Les deux voies de Liberté 6, le coin des VIP
17 heures sur les deux voies de Liberté 6. L’endroit est très connu des Dakarois pour ses gros moutons exposés le long de ces deux voies goudronnées. Pour l’instant, il n’y a qu’un seul exposant. Bougouma Guèye vient de Louga. Il connaît bien le métier qu’il pratique depuis 30 ans. Sous une grande tente, aidé par plus d’une dizaine d’enfants et de jeunes, il s’attelle à finaliser son installation. Ici, c’est pour les VIP. Les prix varient entre 90 000 et 600 000 F CFA. Bougouma ne se fait pas de souci pour écouler sa marchandise. Il dispose d’une centaine de têtes. « Moi, j’ai des clients à qui je vends, chaque année. Actuellement, beaucoup d’entre eux ont déjà payé leurs moutons et ils les laissent avec moi. Le jour de la tabaski, ils viennent les récupérer », informe le Lougatois. Contrairement à nos précédents interlocuteurs qui se plaignaient d’un manque d’espace pour exposer leurs bêtes, l’associé de Bougouma, qui a requis l’anonymat, brandit une copie de l’arrêté du Préfet de Dakar autorisant la vente sur leur site.

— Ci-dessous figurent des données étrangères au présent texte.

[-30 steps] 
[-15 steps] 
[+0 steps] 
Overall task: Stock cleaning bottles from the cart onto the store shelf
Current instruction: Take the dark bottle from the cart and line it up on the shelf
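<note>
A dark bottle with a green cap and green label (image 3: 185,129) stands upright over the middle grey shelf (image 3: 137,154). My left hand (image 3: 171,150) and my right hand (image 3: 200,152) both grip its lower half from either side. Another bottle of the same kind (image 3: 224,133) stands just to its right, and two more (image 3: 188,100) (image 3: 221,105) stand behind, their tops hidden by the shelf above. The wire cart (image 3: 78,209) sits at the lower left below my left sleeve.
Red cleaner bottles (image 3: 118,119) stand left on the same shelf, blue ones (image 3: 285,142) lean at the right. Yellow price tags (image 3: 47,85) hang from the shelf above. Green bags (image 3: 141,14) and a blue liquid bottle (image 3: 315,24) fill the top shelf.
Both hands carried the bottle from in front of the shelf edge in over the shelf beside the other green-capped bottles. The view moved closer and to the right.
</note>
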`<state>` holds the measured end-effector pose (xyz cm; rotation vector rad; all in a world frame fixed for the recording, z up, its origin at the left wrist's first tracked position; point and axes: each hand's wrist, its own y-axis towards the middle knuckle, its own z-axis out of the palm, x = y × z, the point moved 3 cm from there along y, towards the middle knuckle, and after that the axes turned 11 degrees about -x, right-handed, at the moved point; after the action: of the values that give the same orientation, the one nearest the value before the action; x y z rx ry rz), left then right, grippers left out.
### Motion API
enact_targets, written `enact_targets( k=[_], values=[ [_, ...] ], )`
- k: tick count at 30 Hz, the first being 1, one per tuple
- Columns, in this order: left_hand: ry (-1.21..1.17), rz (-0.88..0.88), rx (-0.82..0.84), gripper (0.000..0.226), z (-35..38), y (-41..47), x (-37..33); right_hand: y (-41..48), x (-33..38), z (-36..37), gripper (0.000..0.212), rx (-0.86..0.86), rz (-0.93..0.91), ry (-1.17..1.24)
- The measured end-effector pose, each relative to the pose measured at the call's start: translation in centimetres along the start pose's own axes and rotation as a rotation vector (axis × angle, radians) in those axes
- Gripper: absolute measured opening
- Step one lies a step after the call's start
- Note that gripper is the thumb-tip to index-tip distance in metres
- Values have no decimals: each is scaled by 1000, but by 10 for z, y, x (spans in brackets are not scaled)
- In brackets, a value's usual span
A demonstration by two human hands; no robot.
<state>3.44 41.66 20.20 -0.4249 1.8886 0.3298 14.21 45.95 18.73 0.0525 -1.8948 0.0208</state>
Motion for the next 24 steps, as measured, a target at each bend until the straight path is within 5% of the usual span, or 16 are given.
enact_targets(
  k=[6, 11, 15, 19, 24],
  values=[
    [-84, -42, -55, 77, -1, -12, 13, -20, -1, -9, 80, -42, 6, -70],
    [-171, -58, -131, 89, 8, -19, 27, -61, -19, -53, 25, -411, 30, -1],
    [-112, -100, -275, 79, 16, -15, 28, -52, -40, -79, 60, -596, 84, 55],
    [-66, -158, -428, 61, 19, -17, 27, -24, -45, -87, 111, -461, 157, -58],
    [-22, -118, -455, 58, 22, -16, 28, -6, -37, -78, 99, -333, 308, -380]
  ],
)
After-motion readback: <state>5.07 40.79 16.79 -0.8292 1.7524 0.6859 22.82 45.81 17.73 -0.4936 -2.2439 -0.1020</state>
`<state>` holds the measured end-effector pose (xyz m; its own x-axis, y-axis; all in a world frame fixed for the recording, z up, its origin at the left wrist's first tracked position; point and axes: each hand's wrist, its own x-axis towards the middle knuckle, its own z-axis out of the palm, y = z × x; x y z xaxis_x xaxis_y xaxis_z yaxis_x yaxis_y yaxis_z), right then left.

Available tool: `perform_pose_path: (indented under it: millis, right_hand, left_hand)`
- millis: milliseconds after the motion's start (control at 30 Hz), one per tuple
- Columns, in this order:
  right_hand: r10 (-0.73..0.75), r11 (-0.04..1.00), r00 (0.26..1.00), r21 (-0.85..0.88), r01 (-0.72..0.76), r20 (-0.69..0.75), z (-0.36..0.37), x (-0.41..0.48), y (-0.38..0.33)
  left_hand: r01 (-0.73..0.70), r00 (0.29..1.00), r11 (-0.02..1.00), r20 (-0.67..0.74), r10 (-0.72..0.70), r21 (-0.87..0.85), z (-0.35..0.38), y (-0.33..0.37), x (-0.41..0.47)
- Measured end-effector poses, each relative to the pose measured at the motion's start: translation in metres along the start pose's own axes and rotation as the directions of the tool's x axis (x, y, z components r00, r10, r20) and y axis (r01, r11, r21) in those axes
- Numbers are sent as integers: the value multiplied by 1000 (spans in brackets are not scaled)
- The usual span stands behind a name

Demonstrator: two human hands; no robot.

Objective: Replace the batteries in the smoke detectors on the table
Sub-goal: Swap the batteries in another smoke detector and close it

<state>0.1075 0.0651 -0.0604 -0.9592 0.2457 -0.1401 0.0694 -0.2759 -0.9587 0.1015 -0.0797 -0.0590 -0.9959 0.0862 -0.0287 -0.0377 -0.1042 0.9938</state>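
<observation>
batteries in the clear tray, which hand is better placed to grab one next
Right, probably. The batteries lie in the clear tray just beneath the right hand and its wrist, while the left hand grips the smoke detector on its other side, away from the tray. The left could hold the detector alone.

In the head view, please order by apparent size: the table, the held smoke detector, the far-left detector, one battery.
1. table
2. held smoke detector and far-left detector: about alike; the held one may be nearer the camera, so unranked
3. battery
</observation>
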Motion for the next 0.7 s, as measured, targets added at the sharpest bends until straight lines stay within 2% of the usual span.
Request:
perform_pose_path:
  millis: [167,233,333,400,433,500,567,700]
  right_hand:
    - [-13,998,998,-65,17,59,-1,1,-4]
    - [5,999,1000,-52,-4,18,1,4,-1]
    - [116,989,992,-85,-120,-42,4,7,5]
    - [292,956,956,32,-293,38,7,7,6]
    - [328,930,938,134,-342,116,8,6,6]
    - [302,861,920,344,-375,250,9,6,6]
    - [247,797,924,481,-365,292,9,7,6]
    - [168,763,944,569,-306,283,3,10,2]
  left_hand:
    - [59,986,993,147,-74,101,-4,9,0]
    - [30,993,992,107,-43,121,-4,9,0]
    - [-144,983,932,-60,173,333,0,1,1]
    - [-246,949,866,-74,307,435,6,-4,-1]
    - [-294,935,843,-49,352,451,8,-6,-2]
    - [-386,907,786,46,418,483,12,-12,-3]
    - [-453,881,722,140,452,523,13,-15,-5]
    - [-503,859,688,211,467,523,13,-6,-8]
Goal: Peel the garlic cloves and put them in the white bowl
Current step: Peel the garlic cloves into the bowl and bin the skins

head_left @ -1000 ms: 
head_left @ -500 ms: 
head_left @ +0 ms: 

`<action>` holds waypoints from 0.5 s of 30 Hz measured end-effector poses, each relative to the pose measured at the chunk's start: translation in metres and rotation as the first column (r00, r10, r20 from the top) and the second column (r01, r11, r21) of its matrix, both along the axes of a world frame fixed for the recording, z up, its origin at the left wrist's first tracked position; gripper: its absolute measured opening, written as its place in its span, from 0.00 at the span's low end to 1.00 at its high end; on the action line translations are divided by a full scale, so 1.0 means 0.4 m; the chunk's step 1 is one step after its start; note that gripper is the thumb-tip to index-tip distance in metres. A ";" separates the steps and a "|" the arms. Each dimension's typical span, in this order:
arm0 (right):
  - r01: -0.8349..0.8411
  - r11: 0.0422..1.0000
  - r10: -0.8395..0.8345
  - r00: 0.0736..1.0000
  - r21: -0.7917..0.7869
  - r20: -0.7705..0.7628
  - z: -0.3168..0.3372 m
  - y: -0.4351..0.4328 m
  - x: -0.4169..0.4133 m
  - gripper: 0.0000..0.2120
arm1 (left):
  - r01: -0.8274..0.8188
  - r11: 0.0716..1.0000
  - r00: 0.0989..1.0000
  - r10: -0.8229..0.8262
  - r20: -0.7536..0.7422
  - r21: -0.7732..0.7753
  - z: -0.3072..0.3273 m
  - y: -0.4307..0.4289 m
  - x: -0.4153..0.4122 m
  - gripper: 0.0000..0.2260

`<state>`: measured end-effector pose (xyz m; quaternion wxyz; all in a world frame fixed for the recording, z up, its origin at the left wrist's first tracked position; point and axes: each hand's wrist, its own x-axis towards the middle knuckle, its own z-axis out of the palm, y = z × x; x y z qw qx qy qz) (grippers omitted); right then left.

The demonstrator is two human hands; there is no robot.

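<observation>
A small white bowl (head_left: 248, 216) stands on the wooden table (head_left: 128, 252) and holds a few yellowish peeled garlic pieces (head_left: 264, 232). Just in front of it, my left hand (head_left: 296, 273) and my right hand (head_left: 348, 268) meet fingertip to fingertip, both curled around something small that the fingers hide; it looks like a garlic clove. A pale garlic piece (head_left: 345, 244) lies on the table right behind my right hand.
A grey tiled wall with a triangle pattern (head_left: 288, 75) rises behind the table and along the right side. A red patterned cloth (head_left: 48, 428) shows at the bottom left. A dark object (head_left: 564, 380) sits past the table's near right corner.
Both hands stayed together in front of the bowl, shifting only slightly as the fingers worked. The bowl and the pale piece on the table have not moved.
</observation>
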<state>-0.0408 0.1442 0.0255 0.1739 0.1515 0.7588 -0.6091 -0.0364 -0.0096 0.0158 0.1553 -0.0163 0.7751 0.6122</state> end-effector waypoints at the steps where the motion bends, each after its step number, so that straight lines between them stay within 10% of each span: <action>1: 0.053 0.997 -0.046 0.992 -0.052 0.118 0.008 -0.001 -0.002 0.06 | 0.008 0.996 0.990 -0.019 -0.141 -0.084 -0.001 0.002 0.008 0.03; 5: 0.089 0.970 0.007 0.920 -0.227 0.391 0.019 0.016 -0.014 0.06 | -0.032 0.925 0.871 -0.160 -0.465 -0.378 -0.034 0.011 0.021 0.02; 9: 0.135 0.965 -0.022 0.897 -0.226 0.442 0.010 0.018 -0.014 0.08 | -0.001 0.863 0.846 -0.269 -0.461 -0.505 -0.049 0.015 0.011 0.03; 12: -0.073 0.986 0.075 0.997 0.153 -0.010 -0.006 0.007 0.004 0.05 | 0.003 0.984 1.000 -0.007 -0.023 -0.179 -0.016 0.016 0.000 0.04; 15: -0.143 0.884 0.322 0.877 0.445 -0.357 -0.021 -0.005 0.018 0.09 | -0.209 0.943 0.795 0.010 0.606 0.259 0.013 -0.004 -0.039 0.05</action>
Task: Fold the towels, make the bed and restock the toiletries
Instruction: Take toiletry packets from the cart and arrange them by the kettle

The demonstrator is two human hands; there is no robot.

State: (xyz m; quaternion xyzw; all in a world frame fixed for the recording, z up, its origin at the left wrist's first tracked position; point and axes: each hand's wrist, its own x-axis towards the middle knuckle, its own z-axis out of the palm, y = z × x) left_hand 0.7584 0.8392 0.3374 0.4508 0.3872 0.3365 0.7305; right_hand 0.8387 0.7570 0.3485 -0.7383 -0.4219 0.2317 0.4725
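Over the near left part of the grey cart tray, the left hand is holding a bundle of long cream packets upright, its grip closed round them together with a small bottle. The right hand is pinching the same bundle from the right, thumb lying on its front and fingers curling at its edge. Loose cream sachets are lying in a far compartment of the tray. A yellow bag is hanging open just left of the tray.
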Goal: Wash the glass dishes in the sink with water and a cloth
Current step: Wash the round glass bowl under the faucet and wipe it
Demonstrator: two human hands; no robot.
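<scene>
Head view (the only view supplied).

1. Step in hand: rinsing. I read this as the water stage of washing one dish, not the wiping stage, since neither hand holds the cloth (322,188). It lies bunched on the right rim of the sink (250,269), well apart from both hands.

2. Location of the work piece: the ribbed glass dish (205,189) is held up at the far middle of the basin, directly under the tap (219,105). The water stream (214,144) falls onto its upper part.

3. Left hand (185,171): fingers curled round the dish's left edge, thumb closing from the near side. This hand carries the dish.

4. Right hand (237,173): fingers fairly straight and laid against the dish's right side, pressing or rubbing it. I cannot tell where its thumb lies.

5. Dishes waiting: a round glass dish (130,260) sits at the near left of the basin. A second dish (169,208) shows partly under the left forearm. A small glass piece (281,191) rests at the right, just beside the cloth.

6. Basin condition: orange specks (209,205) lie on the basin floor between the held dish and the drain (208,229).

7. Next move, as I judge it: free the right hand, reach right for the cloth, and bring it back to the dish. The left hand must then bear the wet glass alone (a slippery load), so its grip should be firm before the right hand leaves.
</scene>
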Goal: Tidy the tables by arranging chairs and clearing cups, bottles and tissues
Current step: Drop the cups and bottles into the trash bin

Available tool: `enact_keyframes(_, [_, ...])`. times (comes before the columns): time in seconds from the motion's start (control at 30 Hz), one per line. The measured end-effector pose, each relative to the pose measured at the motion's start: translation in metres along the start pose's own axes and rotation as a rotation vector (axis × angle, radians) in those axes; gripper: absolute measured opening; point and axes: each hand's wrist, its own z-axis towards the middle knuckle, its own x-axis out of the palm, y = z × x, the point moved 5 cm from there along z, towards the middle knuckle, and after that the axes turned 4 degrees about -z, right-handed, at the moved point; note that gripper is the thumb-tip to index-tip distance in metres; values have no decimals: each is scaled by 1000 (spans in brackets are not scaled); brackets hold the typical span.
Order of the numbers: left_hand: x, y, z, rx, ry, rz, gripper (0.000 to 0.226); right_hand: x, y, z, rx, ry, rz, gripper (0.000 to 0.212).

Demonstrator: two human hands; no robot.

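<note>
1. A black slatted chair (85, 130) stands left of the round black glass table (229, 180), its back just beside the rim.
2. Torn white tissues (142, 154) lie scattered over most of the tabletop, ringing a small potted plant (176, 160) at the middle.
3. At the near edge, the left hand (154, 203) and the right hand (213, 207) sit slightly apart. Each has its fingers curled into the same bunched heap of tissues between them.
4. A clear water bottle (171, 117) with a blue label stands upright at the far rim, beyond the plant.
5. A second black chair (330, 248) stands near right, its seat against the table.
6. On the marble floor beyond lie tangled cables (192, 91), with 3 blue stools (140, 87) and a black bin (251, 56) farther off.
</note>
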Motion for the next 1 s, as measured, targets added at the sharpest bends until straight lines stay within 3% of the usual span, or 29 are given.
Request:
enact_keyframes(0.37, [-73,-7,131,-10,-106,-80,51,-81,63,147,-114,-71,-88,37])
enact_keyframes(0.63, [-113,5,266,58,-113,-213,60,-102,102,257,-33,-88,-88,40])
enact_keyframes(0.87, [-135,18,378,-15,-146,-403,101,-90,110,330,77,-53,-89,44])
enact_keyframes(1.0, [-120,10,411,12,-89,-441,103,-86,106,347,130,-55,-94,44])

Séras attend ses moutons et ses clients
A la Société général des abattoirs du Sénégal (SOGAS), plus connu sous le nom de Séras, la situation est identique. Le plus grand point de vente de Dakar attend toujours les moutons et les clients. L’endroit était presque inaccessible, hier, après les précipitations matinales qui sont tombées sur la capitale. Une odeur nauséabonde se dégage des lieux. Les vendeurs occupent même les rails, faute de place. Les acteurs affirment que les animaux ne sont pas encore au rendez-vous. Ici aussi, propriétaires et courtiers se tournent les pouces. Certains font même du racolage pour trouver un acheteur. Ils ne sont pas plus avancés que leurs collègues des autres points de vente sur l’approvisionnement du marché en moutons. « Je ne suis pas sorti du Sénégal mais ce que je vois ne me rassure pas», lance Abdoulaye Sow, très sceptique par rapport aux assurances du gouvernement.
En attendant les derniers jours de la fête de tabaski, le doute continue de planer dans la tête de nombreux Sénégalais, quant à l’approvisionnement du marché en moutons.